PROBLEM STATEMENT —
Leaving out every picture, copy the lines of the material below exactly, from the line containing "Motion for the" through the line containing "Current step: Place".

■ ■ ■ ■

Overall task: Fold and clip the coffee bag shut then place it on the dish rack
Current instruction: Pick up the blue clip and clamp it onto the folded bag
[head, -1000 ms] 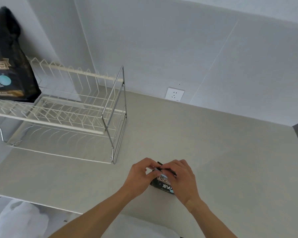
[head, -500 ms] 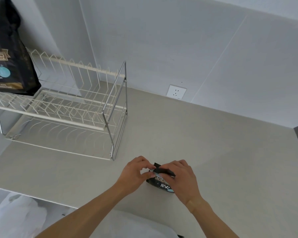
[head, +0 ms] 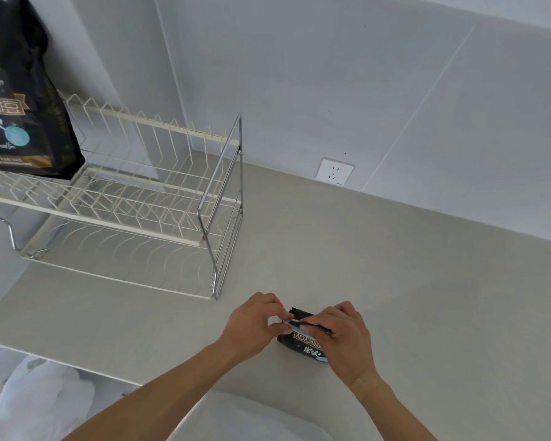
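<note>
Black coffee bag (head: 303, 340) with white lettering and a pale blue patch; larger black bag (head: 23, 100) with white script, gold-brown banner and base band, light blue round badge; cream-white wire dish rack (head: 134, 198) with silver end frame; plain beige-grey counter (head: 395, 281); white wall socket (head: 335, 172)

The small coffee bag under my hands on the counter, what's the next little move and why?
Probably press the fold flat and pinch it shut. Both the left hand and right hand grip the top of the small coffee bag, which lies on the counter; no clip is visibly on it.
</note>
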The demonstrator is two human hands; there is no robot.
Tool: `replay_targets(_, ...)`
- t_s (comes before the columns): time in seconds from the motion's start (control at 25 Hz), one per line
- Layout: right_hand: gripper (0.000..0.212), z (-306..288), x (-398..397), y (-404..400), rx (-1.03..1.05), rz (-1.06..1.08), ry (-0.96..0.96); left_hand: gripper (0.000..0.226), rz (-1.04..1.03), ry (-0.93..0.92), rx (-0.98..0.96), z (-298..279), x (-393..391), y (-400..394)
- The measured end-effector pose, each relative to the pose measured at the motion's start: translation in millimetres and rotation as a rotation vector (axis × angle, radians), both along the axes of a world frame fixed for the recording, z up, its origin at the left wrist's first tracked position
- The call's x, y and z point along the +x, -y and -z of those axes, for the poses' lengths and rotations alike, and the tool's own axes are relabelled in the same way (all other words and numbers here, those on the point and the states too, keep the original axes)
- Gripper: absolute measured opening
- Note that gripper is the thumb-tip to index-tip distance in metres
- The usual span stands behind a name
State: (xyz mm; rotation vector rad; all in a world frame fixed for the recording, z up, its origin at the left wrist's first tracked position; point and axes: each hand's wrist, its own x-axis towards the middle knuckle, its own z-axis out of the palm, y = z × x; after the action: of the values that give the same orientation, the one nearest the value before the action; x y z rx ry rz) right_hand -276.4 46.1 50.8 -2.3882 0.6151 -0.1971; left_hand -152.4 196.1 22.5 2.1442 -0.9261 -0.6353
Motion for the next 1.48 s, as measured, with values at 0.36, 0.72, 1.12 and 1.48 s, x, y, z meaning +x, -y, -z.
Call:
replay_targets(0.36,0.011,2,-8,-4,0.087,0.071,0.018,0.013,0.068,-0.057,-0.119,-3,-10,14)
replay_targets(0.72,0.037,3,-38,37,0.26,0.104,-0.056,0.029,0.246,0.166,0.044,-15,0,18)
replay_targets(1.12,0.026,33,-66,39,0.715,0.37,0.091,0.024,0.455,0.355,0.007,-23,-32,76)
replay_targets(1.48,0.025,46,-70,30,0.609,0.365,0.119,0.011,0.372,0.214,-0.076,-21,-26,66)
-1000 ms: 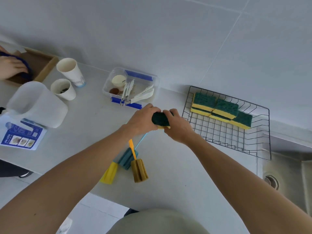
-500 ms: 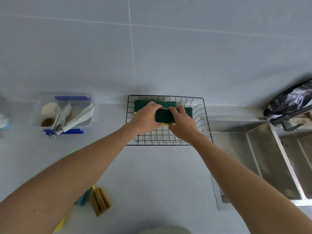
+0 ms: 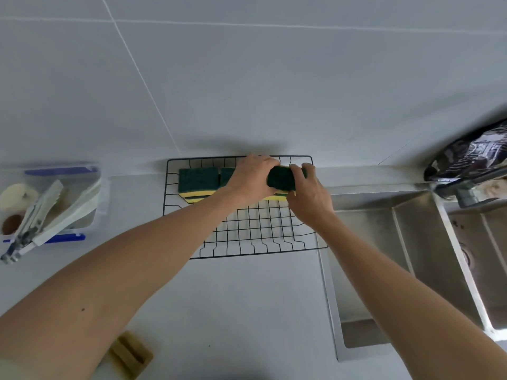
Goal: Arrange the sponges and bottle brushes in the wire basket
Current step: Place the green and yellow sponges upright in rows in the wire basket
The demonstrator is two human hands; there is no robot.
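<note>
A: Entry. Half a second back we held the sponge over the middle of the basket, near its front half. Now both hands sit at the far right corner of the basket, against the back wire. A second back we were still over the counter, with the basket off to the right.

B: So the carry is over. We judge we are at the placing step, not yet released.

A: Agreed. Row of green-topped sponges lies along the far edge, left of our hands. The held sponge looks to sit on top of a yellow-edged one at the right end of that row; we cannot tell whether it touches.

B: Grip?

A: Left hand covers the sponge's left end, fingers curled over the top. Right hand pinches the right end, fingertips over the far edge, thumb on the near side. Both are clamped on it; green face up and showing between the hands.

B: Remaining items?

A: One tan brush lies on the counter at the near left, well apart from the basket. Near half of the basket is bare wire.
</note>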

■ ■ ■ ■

OUTPUT BELOW —
Motion for the next 1.48 s, as measured, with values at 0.36, 0.72, 1.12 and 1.48 s, x, y, z meaning +x, -y, -z.
Call:
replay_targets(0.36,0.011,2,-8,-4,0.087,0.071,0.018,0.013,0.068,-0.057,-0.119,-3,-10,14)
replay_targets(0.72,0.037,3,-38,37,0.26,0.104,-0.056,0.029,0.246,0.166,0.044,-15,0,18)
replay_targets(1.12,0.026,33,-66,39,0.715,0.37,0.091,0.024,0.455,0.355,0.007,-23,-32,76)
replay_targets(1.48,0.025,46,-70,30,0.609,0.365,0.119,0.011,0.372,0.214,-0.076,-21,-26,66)
-1000 ms: 
-500 ms: 
+0 ms: 
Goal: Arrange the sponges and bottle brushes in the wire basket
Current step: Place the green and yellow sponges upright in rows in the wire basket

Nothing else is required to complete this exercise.